BEGIN Data shown

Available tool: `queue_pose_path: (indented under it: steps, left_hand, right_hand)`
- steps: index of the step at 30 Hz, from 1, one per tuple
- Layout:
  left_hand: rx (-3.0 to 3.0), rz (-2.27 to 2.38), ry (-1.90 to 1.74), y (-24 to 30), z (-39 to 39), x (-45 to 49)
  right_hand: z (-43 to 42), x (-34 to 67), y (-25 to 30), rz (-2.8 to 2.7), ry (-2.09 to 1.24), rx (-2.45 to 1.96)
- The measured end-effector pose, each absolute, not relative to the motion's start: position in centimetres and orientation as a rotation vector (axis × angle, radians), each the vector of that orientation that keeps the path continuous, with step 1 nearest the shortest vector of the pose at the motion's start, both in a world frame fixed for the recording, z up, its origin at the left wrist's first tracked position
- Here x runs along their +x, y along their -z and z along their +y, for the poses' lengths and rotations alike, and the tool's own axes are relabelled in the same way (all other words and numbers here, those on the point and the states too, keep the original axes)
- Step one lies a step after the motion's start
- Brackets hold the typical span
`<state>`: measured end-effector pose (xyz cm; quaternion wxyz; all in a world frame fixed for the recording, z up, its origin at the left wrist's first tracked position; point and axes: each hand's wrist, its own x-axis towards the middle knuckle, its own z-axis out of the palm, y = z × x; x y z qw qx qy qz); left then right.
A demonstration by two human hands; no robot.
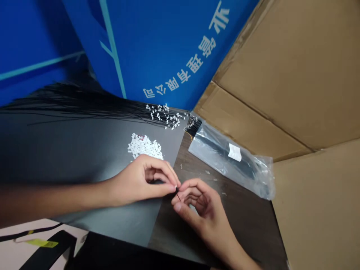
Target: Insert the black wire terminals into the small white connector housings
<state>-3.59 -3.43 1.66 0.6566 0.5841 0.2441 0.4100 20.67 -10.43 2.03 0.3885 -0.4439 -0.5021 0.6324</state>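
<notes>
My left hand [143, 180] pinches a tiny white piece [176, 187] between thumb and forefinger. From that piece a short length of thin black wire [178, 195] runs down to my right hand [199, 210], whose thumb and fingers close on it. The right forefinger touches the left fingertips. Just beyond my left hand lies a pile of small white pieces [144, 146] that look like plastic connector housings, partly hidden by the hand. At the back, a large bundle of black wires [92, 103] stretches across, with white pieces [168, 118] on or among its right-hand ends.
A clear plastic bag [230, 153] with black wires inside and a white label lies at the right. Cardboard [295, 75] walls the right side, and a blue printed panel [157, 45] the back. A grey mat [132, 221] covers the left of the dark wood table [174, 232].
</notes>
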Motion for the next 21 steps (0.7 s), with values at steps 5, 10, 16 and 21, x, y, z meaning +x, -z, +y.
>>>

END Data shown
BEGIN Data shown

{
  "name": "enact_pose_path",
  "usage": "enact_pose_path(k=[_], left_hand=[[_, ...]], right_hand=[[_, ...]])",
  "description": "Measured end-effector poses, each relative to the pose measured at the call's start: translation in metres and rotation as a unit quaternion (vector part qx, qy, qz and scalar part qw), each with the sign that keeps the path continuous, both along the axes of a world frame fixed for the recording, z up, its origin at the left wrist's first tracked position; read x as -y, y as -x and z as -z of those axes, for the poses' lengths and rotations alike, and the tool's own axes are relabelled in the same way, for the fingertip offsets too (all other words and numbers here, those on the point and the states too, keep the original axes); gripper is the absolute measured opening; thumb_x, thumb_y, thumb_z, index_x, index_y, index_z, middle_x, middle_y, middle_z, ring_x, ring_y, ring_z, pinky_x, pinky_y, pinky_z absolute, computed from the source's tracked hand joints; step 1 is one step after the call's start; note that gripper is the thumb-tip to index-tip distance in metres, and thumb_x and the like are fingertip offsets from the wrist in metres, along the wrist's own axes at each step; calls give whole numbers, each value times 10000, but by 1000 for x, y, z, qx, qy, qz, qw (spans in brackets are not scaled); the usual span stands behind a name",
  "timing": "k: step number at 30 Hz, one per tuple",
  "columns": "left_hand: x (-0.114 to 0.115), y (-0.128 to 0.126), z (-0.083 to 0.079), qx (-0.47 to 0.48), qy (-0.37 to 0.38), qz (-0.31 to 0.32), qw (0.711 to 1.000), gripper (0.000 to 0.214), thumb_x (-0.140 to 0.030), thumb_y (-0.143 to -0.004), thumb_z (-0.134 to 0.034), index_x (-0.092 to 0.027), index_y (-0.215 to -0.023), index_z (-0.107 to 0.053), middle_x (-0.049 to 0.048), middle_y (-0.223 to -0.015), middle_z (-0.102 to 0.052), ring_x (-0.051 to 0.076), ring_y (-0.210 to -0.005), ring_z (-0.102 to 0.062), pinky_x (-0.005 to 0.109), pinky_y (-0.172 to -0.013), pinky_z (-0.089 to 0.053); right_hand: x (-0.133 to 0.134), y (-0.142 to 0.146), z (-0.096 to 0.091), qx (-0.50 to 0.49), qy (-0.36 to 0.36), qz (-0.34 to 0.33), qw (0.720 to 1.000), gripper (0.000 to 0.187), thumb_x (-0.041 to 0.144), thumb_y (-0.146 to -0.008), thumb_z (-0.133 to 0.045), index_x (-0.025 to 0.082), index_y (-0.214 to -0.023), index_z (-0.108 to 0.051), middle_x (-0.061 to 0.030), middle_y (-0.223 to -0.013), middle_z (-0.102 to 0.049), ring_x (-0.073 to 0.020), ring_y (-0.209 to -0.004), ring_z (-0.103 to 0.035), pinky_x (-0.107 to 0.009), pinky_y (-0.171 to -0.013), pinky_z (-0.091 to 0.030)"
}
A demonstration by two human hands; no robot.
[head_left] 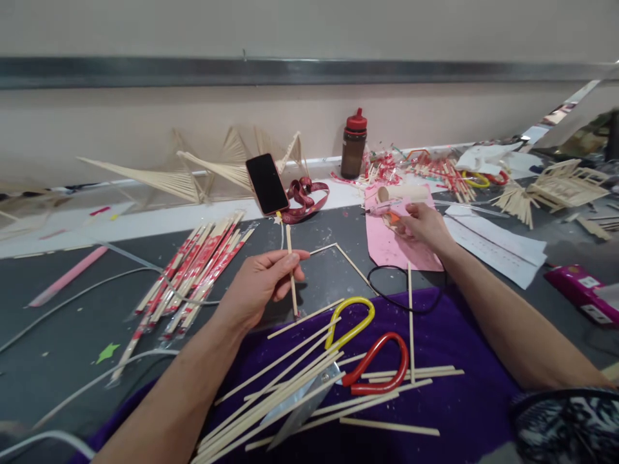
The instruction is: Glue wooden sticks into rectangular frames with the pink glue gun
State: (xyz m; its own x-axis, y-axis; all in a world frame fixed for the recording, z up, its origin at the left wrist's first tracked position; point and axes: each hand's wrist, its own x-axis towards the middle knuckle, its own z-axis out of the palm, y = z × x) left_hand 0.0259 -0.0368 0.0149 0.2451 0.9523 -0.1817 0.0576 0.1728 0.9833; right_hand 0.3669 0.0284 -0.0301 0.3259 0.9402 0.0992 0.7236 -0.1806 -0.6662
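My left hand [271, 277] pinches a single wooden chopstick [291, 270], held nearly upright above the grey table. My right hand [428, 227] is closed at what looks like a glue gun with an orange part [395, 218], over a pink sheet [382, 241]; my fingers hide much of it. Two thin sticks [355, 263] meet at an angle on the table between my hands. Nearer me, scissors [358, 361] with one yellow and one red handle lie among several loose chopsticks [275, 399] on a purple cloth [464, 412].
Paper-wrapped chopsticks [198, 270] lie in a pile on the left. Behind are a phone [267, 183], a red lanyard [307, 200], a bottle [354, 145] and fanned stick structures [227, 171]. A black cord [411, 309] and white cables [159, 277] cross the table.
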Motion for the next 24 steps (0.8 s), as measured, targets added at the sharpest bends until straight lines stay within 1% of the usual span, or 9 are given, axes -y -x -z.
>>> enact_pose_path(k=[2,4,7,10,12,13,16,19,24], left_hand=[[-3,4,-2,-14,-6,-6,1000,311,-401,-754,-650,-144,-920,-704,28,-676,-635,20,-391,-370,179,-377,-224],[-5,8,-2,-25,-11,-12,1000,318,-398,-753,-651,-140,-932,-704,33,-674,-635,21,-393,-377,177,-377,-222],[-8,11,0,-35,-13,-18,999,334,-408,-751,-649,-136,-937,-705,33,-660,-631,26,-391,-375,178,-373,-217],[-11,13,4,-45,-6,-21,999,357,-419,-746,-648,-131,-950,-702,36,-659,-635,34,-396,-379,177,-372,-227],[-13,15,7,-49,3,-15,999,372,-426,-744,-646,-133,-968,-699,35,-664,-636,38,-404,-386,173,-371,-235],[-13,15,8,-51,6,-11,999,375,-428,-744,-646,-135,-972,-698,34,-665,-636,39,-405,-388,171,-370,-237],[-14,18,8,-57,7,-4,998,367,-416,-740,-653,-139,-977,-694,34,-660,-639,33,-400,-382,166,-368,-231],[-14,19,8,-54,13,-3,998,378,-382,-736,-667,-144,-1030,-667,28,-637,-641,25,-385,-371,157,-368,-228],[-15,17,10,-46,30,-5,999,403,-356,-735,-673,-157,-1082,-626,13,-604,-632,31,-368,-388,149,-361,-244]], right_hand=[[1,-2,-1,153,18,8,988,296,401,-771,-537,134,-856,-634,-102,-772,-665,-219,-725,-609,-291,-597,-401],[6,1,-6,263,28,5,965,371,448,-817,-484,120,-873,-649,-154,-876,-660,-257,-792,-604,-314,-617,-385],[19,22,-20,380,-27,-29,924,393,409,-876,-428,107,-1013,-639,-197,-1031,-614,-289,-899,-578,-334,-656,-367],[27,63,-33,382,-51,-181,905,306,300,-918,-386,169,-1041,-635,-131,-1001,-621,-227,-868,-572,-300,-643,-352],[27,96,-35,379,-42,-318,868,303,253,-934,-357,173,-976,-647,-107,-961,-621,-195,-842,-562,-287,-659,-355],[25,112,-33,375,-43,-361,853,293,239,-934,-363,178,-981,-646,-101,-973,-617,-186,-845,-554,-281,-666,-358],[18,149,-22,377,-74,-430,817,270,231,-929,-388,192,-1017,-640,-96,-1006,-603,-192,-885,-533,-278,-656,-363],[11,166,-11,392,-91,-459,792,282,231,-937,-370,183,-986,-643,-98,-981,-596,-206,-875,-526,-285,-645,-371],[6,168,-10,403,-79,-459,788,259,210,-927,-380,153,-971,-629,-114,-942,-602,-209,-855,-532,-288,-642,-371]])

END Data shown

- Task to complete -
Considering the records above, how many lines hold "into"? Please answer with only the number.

- Solution to the problem -
2